Hay un efecto secundario de esa disciplina que conviene conocer: existen casos, pocos y documentados, en los que K2 rechaza código que K1 aceptaba, y casi todos son de la misma familia. Programas en los que la resolución antigua elegía un candidato por un orden accidental, smart casts que se aplicaban sin que el análisis pudiera justificarlos, o interoperabilidad con Java donde la nulabilidad se daba por buena sin comprobarla. Cuando te topes con uno, la reacción correcta no es buscar cómo desactivar la comprobación: es leer el diagnóstico y preguntarte por qué el compilador antiguo no podía darlo.
El resultado merece enunciarse como lo que es: se sustituyó el componente central de una plataforma sin exigir un éxodo a sus usuarios. Ese es un logro de ingeniería de un tipo distinto al de la propia reescritura, y es el que más difícil resulta de imitar cuando te toque a ti reescribir algo que otras personas ya usan.

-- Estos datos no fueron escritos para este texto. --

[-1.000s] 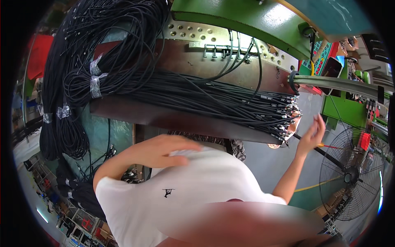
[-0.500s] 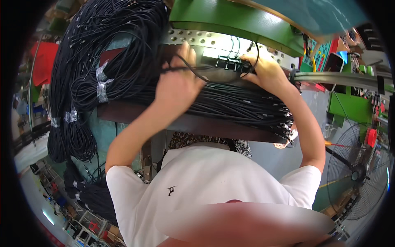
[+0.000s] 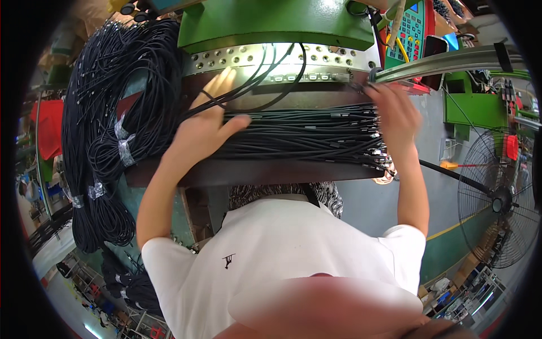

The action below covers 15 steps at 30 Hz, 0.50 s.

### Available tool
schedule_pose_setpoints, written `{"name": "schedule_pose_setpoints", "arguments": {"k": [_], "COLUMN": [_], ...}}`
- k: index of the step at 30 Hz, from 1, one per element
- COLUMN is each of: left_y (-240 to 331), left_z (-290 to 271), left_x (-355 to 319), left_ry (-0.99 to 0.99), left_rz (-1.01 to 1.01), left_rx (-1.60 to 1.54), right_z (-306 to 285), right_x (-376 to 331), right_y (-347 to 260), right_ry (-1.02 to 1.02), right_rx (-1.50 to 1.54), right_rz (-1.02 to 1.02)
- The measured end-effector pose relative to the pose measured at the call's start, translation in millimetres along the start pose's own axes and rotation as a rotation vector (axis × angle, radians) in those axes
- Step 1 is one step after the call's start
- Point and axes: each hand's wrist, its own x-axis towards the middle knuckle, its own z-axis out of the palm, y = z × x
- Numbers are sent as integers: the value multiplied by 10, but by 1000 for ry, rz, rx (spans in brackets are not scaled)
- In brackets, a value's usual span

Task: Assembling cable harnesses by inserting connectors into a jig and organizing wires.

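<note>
Many black cables point(image 3: 305, 141) lie in a row on the brown bench point(image 3: 265, 174), as the head view shows. Above them, some loose black cables point(image 3: 304, 63) come out from under the green machine point(image 3: 276, 25). The left hand point(image 3: 206, 127) is spread wide, thumb far from the fingers, and a loose cable crosses it. The right hand point(image 3: 400, 116) has bent fingers near the right end of the small metal block point(image 3: 307, 77); it is blurry, so I cannot tell if it pinches anything. My guess is that the step is handling the loose cables by the machine. The next move seems to need a soft pinch and no tangles.
</note>
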Motion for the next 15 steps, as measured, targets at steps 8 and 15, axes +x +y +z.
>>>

- Coge un módulo tuyo real y compílalo midiendo el tiempo total. Anota el dato: te servirá de línea base para las lecciones siguientes de este nivel.
- Busca en tu historial de proyecto un caso en el que el IDE y el
builddiscrepasen. Explica, con lo aprendido, cuál de las dos implementaciones estabas viendo en cada caso. - Escribe una función genérica con una lambda cuyo tipo dependa de la inferencia y razona qué fase de
FIRtiene que haber terminado antes de poder resolver su cuerpo. - Enumera los plugins de compilador que usa tu proyecto. Para cada uno, decide si actúa en el frontend, en el backend o en ambos.
- Redacta en un párrafo el argumento por el que reescribirías tú un sistema propio, sin usar la palabra rendimiento ni una sola vez.